▸ **TASK TO CARRY OUT**
Wherever the listing holds a picture, leave it out, and copy the remainder exactly.

++++

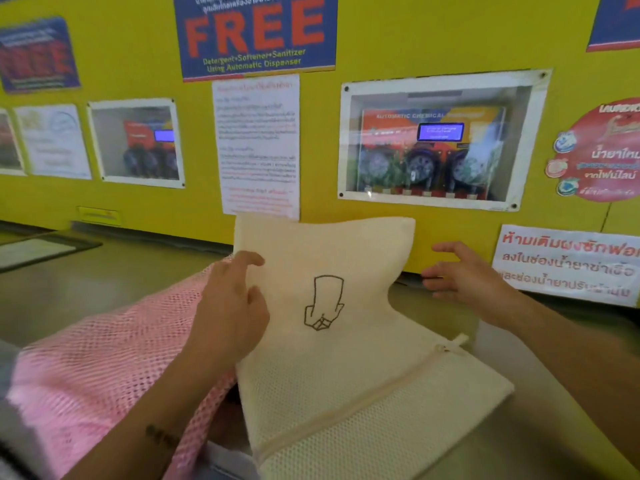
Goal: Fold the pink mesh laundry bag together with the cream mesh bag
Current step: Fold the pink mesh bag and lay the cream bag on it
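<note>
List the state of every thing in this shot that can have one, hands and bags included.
cream mesh bag: zipper closed, upper half lifted and bent up off the surface
pink mesh laundry bag: lying rumpled, unfolded, partly under the cream bag
left hand: pinches the cream bag's left edge
right hand: open, fingers spread, apart from the bag
dispenser display: lit blue

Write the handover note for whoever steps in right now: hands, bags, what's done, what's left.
Left hand: grips the left edge of the cream mesh bag, lifting its upper part.
Right hand: open, fingers spread, clear of the bag.
Pink mesh laundry bag: spread on the counter at left, partly under the cream one.
Done: bags overlapped.
Left: fold both together; no joint fold visible yet.
</note>
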`<state>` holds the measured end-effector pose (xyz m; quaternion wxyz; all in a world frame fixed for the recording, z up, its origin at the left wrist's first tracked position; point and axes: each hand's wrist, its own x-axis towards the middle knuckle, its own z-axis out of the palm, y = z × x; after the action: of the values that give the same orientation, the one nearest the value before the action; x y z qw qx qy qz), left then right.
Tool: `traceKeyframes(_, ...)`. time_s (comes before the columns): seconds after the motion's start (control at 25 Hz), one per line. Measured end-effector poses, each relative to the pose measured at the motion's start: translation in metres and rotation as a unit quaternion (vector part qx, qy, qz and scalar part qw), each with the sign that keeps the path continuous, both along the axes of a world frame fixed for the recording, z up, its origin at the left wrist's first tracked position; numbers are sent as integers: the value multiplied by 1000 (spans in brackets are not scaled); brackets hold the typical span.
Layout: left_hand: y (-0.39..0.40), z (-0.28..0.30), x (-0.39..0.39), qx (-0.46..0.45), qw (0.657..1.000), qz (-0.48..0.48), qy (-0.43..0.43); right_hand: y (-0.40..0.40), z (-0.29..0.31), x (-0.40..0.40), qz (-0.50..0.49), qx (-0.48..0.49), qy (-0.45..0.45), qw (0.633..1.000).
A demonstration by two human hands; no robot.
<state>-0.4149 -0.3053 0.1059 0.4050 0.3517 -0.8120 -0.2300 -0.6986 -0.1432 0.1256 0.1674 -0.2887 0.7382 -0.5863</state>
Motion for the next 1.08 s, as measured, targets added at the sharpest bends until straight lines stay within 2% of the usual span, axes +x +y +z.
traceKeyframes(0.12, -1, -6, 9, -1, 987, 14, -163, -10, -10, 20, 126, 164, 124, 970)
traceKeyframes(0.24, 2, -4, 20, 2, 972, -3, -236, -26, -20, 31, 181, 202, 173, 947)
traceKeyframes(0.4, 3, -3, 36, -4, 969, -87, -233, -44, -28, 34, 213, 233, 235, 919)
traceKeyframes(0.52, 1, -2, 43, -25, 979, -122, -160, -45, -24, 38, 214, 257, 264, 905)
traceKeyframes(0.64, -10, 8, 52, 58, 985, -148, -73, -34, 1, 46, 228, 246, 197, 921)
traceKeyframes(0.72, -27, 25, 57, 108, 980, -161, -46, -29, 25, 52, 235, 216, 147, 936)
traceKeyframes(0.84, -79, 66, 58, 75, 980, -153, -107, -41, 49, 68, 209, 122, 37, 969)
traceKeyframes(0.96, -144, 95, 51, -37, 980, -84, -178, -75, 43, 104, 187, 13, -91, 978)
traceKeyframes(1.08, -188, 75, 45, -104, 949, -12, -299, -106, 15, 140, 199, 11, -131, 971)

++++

▸ **YOUR RESPONSE**
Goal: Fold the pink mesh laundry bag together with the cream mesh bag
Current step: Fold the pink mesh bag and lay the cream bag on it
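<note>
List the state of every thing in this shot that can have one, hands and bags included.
cream mesh bag: zipper closed, upper half lifted and bent up off the surface
pink mesh laundry bag: lying rumpled, unfolded, partly under the cream bag
left hand: pinches the cream bag's left edge
right hand: open, fingers spread, apart from the bag
dispenser display: lit blue

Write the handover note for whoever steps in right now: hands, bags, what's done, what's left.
Left hand: grips the left edge of the cream mesh bag, lifting its upper part.
Right hand: open, fingers spread, clear of the bag.
Pink mesh laundry bag: spread on the counter at left, partly under the cream one.
Done: bags overlapped.
Left: fold both together; no joint fold visible yet.
</note>
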`<state>` holds the measured end-effector pose (xyz m; quaternion wxyz; all in a world frame fixed for the recording, z up, its origin at the left wrist's first tracked position; point and axes: each hand's wrist, its own x-axis towards the middle knuckle, its own z-axis out of the palm, y = z × x; after the action: of the values that give the same orientation, the one nearest the value before the action; x y z qw qx qy qz), left then right.
Tool: `traceKeyframes(_, ...)`. time_s (comes before the columns): seconds after the motion's start (control at 25 Hz), one per line. Measured end-effector poses, each relative to the pose measured at the motion's start: translation in metres and rotation as a unit quaternion (vector part qx, qy, qz and scalar part qw), each with the sign that keeps the path continuous, both along the axes of a world frame fixed for the recording, z up, its origin at the left wrist's first tracked position; numbers are sent as integers: the value multiplied by 1000 (spans in brackets are not scaled); brackets hold the typical span.
Layout: left_hand: y (-0.39..0.40), z (-0.28..0.30), x (-0.39..0.39), qx (-0.46..0.45), qw (0.657..1.000), qz (-0.48..0.48), qy (-0.43..0.43); right_hand: y (-0.40..0.40), z (-0.29..0.31), x (-0.40..0.40), qz (-0.50..0.49), qx (-0.48..0.49), qy (-0.45..0.45), qw (0.633..1.000).
A demonstration by two human hands; no robot.
<state>-0.4149 -0.3053 0.1059 0.4050 0.3517 -0.8120 -0.2300 -0.6986 -0.1432 0.1256 0.1674 -0.2887 0.7382 -0.5863</state>
Motion for the next 1.08 s, as measured, targets added at the sharpest bends until straight lines stay within 2% of the usual span, axes +x +y +z.
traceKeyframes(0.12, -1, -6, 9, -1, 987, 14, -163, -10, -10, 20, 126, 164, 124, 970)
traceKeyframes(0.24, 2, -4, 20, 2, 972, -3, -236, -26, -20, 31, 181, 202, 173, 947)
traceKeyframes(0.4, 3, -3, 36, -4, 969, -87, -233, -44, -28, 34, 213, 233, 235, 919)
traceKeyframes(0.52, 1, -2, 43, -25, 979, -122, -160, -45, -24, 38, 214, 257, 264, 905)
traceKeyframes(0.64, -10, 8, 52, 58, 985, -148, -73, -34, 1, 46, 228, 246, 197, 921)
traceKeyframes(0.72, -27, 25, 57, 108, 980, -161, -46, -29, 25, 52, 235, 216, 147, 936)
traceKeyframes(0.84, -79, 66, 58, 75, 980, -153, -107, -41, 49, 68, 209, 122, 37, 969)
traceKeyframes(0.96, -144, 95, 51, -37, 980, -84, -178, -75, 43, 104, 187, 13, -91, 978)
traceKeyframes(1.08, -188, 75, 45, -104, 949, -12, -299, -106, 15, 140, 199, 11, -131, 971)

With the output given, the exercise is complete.